• [TASK ITEM] Lines from the line with "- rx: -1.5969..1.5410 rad" to the line with "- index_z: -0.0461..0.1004" in the entries below, and only those, must be output exactly, with both ends included.

Top of DATA PROVIDED

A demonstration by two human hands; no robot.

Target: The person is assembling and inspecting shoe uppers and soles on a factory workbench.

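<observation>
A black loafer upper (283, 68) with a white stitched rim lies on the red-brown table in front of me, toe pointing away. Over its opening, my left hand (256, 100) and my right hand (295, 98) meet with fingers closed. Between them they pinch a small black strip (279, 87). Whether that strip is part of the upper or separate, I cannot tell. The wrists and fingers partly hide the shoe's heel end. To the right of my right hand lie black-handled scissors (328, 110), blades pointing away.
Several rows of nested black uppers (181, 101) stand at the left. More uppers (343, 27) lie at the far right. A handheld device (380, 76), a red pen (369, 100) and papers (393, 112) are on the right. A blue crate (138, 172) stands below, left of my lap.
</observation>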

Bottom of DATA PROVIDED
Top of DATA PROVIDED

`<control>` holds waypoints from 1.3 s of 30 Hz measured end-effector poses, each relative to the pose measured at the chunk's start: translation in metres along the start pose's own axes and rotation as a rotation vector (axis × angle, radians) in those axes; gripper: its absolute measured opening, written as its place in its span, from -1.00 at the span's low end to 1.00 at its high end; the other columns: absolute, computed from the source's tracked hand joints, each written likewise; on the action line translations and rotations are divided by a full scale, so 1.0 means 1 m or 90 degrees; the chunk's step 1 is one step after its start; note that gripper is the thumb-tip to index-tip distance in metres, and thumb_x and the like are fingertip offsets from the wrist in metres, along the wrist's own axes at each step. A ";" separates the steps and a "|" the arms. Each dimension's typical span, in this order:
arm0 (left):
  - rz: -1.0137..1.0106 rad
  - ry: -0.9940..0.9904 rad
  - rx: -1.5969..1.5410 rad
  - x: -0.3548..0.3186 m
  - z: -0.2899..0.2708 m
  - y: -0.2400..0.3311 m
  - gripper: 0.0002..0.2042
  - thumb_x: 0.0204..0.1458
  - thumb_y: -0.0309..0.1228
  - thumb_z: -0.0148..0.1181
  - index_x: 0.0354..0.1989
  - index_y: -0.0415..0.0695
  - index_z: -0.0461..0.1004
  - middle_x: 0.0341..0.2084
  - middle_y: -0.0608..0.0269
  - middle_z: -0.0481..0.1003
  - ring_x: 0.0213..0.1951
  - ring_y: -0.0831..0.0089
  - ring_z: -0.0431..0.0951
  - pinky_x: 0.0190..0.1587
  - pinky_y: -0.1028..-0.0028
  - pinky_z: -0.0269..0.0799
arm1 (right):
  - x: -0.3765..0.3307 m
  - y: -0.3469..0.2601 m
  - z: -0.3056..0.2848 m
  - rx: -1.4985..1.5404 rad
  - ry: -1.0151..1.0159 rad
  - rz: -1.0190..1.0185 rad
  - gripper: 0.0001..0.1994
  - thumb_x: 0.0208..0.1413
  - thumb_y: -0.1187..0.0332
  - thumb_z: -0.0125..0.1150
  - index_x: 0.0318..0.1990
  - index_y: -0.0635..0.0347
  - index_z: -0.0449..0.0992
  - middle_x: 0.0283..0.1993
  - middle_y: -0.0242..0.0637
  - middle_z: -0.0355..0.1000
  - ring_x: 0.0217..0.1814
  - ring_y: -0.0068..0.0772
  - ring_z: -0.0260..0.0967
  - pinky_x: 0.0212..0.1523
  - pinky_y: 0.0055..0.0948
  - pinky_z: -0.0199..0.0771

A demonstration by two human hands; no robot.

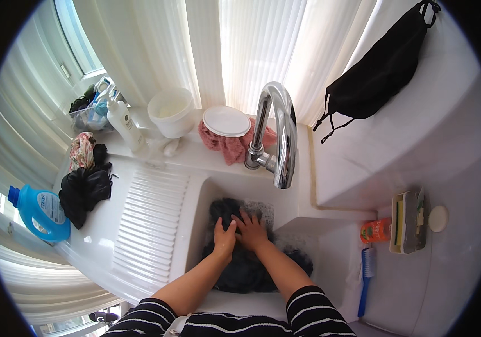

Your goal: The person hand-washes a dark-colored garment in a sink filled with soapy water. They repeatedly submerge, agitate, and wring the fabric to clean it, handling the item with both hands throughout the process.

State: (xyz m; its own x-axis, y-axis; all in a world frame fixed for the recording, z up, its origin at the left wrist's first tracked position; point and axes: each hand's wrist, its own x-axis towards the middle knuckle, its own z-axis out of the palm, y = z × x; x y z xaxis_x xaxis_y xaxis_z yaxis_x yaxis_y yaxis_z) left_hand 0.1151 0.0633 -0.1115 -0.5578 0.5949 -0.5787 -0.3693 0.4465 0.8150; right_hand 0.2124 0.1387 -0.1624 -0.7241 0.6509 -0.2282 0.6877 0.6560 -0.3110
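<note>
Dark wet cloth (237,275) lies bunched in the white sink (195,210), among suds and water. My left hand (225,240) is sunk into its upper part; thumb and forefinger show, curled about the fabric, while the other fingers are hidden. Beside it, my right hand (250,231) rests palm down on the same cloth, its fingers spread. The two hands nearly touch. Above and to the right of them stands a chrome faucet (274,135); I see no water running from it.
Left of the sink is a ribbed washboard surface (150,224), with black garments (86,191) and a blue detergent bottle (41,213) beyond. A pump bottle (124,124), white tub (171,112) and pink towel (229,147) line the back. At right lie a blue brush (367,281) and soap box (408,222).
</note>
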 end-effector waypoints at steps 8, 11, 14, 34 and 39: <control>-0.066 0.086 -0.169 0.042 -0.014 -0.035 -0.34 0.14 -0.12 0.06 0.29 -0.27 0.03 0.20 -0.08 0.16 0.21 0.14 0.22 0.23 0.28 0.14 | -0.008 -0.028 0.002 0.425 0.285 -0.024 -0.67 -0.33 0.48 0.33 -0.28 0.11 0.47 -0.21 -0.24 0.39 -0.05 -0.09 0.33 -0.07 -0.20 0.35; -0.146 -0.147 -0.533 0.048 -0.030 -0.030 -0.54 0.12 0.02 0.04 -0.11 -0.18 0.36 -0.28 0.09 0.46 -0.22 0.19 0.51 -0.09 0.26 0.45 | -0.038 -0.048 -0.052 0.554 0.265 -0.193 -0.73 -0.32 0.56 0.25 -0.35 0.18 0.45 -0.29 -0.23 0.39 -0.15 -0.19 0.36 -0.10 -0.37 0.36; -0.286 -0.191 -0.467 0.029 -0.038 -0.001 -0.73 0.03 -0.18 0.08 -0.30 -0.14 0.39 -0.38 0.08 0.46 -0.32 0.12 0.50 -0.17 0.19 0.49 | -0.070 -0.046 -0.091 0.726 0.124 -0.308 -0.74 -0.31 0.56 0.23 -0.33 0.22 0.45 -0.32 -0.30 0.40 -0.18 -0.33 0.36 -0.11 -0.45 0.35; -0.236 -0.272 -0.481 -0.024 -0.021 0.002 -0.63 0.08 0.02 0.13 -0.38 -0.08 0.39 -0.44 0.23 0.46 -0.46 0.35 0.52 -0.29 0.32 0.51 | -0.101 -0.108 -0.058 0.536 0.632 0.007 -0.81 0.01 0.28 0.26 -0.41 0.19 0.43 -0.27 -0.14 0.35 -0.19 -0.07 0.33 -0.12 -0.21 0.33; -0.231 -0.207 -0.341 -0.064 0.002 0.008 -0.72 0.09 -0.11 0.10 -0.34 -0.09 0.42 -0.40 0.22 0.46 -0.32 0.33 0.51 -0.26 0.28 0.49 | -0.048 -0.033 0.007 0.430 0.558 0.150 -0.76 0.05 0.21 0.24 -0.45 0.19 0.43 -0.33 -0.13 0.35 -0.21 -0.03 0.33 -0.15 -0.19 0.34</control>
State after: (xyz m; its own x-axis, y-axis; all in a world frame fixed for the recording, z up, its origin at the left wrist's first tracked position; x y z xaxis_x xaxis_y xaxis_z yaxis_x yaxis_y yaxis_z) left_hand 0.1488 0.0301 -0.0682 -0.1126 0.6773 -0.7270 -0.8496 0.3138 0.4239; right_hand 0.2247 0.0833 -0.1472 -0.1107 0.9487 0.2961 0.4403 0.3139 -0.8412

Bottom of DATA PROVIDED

• [TASK ANSWER]
  - rx: -1.5969..1.5410 rad
  - x: -0.3548..0.3186 m
  - z: -0.2899..0.2708 m
  - y: -0.2400..0.3311 m
  - gripper: 0.0002..0.2042
  - thumb_x: 0.0204..0.1458
  - thumb_y: -0.0309..0.1228
  - thumb_z: -0.0148..0.1181
  - index_x: 0.0354..0.1989
  - index_y: -0.0415..0.0695
  - index_z: -0.0461..0.1004

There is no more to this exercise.